**Exercise objective**: Across the listing below, how many lines hold "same"? Reply with the number by itself.

▼

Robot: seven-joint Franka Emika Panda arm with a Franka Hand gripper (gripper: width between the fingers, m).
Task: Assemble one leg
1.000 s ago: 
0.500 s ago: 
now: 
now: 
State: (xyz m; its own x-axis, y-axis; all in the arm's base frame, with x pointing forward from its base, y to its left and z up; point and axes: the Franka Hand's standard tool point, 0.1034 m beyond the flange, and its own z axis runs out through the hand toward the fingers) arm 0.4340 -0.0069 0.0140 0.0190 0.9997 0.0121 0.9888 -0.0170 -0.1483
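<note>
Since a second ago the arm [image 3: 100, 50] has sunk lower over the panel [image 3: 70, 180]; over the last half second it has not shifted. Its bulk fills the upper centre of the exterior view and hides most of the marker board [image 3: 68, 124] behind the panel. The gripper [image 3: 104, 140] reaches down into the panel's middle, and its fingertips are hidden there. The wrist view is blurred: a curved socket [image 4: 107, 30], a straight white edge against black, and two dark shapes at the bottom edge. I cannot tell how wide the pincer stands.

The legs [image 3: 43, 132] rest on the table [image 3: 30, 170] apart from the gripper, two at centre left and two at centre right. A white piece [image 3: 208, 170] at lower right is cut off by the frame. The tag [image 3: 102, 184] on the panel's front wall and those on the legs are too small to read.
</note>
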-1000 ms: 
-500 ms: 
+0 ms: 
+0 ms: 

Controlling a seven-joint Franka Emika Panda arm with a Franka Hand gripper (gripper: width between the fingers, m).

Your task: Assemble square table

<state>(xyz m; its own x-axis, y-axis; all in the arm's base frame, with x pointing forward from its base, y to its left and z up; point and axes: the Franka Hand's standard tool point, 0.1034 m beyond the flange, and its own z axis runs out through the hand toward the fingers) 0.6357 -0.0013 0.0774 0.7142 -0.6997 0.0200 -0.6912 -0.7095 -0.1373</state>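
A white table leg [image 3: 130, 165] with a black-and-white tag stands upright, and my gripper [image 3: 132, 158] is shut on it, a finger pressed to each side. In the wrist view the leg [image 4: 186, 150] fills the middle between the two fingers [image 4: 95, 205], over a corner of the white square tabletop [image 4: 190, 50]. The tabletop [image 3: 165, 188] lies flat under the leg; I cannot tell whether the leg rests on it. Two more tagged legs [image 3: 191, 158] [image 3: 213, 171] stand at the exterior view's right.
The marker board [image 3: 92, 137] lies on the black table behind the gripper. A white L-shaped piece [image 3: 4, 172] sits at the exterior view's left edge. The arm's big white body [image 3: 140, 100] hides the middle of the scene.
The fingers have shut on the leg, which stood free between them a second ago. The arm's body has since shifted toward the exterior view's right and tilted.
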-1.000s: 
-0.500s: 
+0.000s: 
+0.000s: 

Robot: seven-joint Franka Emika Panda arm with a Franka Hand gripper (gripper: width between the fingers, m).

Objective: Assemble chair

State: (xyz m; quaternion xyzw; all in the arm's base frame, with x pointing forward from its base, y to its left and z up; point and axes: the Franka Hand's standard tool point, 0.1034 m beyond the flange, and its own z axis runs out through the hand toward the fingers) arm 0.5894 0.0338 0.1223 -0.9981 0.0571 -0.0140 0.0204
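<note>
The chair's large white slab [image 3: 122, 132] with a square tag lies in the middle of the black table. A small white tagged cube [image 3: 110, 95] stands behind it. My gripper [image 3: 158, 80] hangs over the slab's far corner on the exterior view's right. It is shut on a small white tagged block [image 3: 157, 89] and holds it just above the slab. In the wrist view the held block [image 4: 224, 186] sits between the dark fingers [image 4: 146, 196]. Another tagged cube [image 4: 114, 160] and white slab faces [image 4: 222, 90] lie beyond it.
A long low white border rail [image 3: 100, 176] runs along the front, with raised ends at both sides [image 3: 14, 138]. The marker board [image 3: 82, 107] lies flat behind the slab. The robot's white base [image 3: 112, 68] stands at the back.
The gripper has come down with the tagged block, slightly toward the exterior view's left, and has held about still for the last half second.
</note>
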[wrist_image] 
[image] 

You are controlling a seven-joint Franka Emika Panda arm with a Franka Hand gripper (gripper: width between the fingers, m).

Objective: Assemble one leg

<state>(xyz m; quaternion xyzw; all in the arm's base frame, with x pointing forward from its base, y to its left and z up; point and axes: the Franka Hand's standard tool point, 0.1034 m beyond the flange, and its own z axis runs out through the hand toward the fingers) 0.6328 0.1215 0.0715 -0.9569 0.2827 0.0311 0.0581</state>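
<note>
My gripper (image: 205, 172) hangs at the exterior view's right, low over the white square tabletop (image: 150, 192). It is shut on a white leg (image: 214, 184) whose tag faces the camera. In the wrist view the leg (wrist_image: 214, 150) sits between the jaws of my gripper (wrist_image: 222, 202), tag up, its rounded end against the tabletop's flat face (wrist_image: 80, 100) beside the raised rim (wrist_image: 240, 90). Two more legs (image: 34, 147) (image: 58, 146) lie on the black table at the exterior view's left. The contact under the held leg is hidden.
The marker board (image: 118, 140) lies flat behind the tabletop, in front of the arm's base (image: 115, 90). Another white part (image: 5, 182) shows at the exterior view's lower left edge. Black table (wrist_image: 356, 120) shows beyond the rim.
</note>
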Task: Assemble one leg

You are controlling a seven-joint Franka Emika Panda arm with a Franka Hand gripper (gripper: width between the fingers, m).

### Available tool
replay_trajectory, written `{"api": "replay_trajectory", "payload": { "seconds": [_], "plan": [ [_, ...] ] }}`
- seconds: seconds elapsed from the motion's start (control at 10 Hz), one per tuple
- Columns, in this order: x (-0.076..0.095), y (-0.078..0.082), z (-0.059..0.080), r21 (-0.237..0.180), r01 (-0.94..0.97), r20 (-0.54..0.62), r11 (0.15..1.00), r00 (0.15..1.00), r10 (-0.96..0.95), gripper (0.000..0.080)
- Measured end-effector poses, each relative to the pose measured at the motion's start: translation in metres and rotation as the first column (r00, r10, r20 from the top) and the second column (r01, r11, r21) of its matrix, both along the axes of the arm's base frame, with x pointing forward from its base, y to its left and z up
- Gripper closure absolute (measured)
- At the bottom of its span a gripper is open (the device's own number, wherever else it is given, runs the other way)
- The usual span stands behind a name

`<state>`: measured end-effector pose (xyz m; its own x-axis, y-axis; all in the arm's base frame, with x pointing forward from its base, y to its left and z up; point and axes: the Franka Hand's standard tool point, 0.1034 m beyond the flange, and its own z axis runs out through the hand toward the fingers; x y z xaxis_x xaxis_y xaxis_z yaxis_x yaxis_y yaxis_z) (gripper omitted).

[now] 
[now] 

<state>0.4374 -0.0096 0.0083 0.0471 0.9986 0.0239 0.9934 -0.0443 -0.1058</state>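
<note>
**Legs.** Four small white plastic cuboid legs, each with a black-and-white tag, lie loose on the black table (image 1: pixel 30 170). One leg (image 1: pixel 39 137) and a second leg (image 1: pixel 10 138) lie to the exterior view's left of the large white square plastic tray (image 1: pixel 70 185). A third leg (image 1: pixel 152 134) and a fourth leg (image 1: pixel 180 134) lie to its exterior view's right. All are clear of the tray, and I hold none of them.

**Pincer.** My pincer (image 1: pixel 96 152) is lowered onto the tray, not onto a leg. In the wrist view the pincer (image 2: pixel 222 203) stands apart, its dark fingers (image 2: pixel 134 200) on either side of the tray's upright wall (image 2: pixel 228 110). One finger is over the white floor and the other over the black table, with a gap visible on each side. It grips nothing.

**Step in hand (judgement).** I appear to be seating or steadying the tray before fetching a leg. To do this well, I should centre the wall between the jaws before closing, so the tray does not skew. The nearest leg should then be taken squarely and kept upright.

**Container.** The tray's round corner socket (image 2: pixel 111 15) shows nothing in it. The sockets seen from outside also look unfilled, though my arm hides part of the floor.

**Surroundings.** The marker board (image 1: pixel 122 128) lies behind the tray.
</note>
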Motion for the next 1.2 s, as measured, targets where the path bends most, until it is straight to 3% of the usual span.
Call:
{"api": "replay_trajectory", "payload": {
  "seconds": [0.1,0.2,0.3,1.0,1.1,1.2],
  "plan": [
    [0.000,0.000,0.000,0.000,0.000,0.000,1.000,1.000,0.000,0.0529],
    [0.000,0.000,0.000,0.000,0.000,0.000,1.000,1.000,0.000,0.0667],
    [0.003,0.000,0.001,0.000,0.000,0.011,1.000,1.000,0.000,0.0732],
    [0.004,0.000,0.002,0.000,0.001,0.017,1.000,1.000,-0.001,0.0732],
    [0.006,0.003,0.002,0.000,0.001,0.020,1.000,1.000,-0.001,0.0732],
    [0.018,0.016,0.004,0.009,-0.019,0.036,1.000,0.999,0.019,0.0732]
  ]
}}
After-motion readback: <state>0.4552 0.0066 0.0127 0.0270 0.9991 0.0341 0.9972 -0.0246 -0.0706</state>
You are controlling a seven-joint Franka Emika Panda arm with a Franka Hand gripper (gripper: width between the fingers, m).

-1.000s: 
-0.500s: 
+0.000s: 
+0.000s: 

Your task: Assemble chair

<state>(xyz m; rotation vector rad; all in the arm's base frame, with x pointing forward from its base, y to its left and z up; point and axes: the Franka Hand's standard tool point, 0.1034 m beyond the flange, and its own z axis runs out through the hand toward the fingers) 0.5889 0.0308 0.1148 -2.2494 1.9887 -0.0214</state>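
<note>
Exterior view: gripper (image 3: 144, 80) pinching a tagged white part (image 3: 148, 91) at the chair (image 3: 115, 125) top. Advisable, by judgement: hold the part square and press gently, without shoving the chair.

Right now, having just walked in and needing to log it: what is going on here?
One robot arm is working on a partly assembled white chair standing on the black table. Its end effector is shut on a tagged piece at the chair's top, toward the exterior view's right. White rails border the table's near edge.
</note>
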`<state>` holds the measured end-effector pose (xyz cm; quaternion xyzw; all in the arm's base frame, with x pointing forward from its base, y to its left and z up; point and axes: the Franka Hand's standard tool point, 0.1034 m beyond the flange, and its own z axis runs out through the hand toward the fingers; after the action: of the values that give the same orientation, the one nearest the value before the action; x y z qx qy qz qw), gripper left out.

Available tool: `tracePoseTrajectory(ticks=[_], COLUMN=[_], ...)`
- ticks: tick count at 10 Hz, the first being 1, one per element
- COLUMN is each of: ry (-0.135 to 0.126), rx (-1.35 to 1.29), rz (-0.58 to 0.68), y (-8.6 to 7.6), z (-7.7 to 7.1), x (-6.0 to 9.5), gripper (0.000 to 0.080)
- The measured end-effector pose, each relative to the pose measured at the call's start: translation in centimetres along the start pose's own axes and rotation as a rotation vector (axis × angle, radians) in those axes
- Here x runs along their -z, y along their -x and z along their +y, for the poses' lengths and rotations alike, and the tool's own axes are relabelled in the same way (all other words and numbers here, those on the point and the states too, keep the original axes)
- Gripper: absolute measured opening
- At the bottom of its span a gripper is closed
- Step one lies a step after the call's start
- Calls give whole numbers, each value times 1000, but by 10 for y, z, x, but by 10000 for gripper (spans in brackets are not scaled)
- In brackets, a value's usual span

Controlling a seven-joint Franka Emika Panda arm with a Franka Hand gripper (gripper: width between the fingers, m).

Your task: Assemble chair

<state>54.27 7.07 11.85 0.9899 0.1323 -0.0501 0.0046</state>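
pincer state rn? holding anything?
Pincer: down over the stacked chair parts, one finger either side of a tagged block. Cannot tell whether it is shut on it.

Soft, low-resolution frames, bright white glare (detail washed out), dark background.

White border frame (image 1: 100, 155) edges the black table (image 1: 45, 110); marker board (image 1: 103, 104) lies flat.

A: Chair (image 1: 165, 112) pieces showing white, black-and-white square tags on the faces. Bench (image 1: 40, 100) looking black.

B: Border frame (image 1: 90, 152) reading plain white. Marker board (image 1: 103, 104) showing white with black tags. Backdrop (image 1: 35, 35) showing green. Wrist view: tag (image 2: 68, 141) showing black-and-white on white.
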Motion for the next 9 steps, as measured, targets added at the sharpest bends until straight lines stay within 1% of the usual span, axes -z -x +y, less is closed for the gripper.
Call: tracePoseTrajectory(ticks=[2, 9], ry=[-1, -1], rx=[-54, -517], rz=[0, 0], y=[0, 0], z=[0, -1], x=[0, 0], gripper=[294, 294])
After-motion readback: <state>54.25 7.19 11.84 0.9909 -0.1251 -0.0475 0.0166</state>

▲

**Written solution**: 2